US District Judge Charles Breyer wants to know exactly how disgraced German carmaker Volkswagen is hoping to rectify the situation surrounding its emissions-cheating scandal in the United States. There'll be no mercy.
In February, US District Judge Charles Breyer in San Francisco gave Volkswagen and the US Environmental Protection Agency (EPA) a deadline of March 24 to come up with a plan for how to deal with the 580,000 diesel vehicles said to run on US roads with built-in emissions manipulating software.
VW and EPA had long been at loggerheads over the scandal, and it was unclear whether Volkswagen would present a sustainable solution to the problem in time for a court hearing on Thursday. Experts said a potential settlement could include buybacks and an agreement to repair at least some of the affected cars, making sure they complied with US emissions regulations.
Volkswagen spokeswoman Jeannine Ginivan said it had been the carmaker's "top priority to identify a solution for the affected vehicles," adding VW would continue to "cooperate fully with EPA and the California Air Resources Board to achieve this goal."
VW faces more than 500 civil lawsuits that have consolidated before Charles Breyer, who's retained a former FBI director as a settlment adviser.
New charges and recalls
In the latest twist in Volkswagen's pollution scandal, The US state of Kentucky announced it was suing Volkswagen, as well as its subsidiaries Audi and Porsche, over the emissions-cheating software, adding to the number of legal battles facing the German carmaker in North America and elsewhere.
Kentucky joined the states of New Jersey, Texas, West Virginia and New Mexico in initiating their own legal action against Volkswagen, going beyond the charges already being pursued by the US federal government.
Investigations are being conducted into Volkswagen by 48 US state attorneys.
"Volkswagen must be held accountable for its false and misleading promotion and sales of its vehicles," Kentucky's Attorney General Andy Beshear said.

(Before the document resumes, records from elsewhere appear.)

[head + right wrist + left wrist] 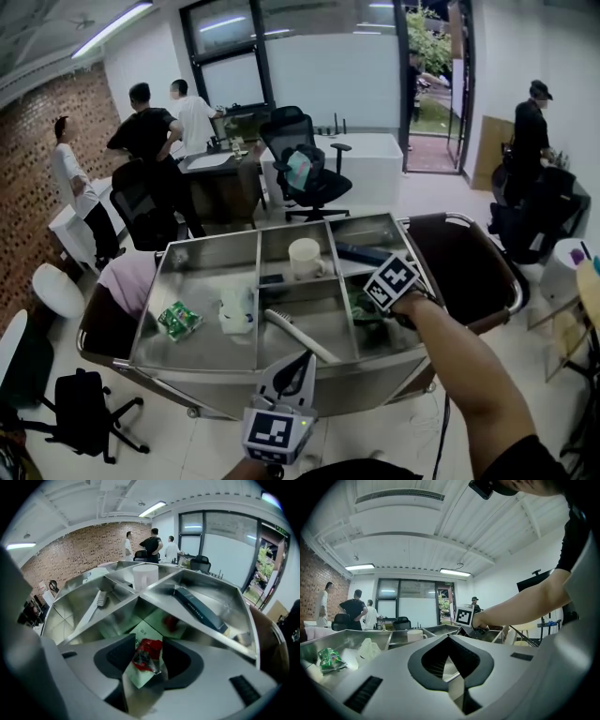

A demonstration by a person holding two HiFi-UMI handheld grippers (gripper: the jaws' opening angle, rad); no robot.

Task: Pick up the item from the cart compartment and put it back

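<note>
Packet (pixel 146 654), a pale green-and-white sachet with a red patch, is clenched in the right claw (pixel 147 665), pinched at one end so that the rest of it sticks out ahead of the jaws. It hangs just above the floor of the near right compartment (pixel 398 333) of the steel cart (pixel 197 370), which fits either half of the task: freshly lifted, or about to go back down. Holding it low and inside the dividers means any release would drop it into its own bin, not among the neighbours: the white mug (pixel 305 256), the dark box (pixel 201 607) and the long-handled brush (pixel 300 336) each lie in other sections. The left claw (pixel 450 639) hovers at the cart's near rim, jaws brought together with nothing between them, probably kept out of the way, since one gripper manages so light a packet.
</note>
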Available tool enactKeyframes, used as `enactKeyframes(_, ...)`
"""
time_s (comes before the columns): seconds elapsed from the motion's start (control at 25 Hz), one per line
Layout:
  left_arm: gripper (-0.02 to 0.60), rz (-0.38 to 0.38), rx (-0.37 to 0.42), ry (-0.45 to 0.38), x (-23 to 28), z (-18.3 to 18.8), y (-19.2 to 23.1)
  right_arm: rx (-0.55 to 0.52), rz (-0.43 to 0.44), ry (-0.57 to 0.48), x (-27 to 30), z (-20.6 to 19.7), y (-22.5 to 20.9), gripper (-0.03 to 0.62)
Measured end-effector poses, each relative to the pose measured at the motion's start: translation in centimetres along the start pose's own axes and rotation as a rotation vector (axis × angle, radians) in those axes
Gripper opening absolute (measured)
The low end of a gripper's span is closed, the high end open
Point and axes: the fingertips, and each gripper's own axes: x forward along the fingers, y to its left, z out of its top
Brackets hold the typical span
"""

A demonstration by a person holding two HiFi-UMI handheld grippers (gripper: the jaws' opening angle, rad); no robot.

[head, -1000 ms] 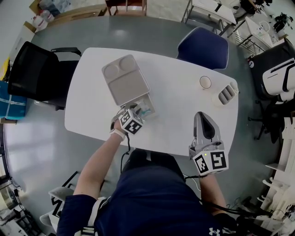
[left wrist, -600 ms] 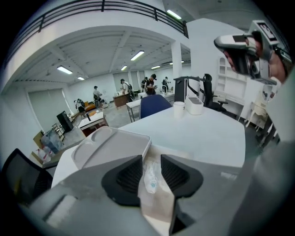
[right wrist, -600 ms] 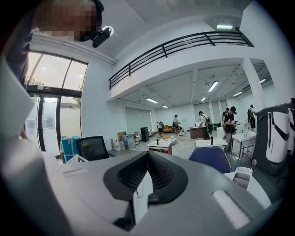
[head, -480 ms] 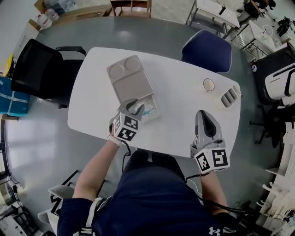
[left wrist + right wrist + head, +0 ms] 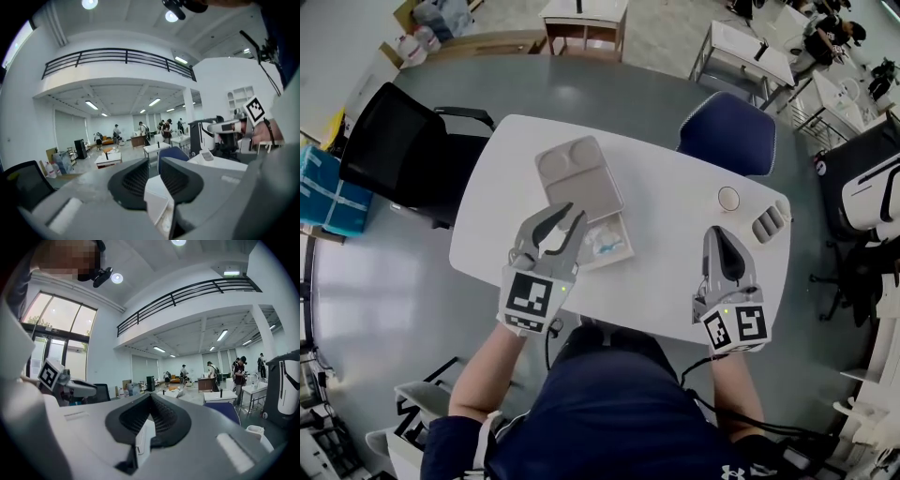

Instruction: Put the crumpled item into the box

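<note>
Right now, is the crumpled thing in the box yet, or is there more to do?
Done, it seems: the crumpled item lies inside the open grey box. In hand: nothing. The left gripper hovers above the box, its jaws apart, having just closed a little, nothing between them; the right gripper is shut. Left: perhaps shutting the lid, which lies flat open.

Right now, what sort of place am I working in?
Probably a large open lab or office hall: a white table with a black chair and a blue chair, more desks beyond, and a railed mezzanine overhead.
</note>
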Motion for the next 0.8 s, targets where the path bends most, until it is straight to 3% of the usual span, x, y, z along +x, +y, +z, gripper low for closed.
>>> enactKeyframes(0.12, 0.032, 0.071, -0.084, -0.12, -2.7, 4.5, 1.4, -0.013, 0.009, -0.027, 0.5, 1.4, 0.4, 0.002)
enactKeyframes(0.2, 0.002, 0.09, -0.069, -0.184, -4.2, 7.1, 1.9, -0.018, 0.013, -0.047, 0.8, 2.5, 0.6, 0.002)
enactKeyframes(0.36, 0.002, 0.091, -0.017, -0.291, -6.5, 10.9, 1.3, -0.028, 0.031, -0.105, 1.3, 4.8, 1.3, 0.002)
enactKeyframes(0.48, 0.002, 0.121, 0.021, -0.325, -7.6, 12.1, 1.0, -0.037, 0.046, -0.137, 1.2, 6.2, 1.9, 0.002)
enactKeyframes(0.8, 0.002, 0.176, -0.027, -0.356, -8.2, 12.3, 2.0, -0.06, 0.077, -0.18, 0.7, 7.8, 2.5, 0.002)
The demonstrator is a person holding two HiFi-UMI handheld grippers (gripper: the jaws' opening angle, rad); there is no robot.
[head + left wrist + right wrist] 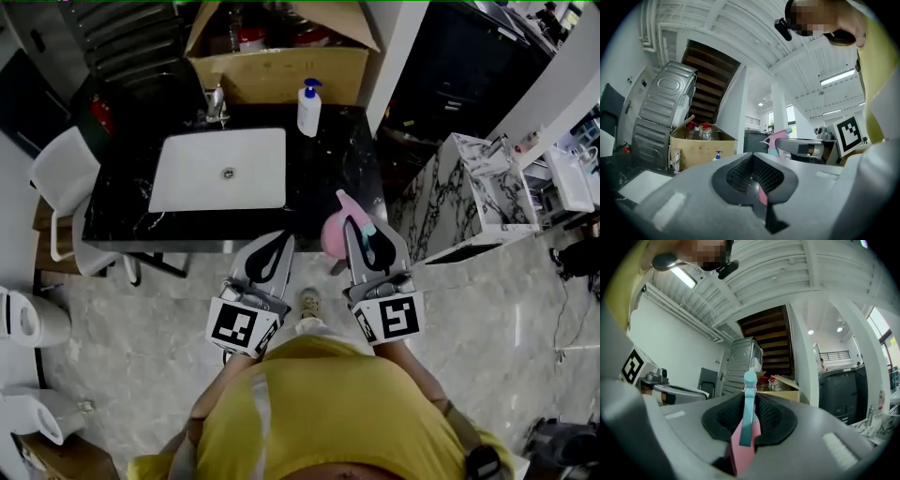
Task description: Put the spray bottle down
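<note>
Far left to centre: white sink [187, 187] set in the black counter [337, 159], nothing of the task on either. Left gripper [279, 246] just short of the counter's front edge in the head view, jaws pressed together on nothing; idle for this step. Further back, pump bottle [308, 108] near the counter's rear edge, right of the sink. Right gripper [366, 239] clenched on the pink spray bottle [333, 236], teal trigger part pinned between the pads in the right gripper view. Bottle in the air near the counter's front right corner, not yet set down. Judged step: carry toward a landing spot, release not begun. Next move, as judged: bring the bottle over the bare black strip right of the sink, clear of the pump bottle; lower to a flat, upright seat; only then part the jaws and back straight off.
</note>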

Meanwhile, Volkswagen reported Wednesday it was recalling 177,000 of its B8 Passat vehicles in Europe, citing a potential electrical fault. Germany's automobile oversight authority said an incorrect plug connection in the affected vehicles could possibly lead to an engine failure.
A Volkswagen spokesperson called the recall small-scale and said no related accidents had been reported so far.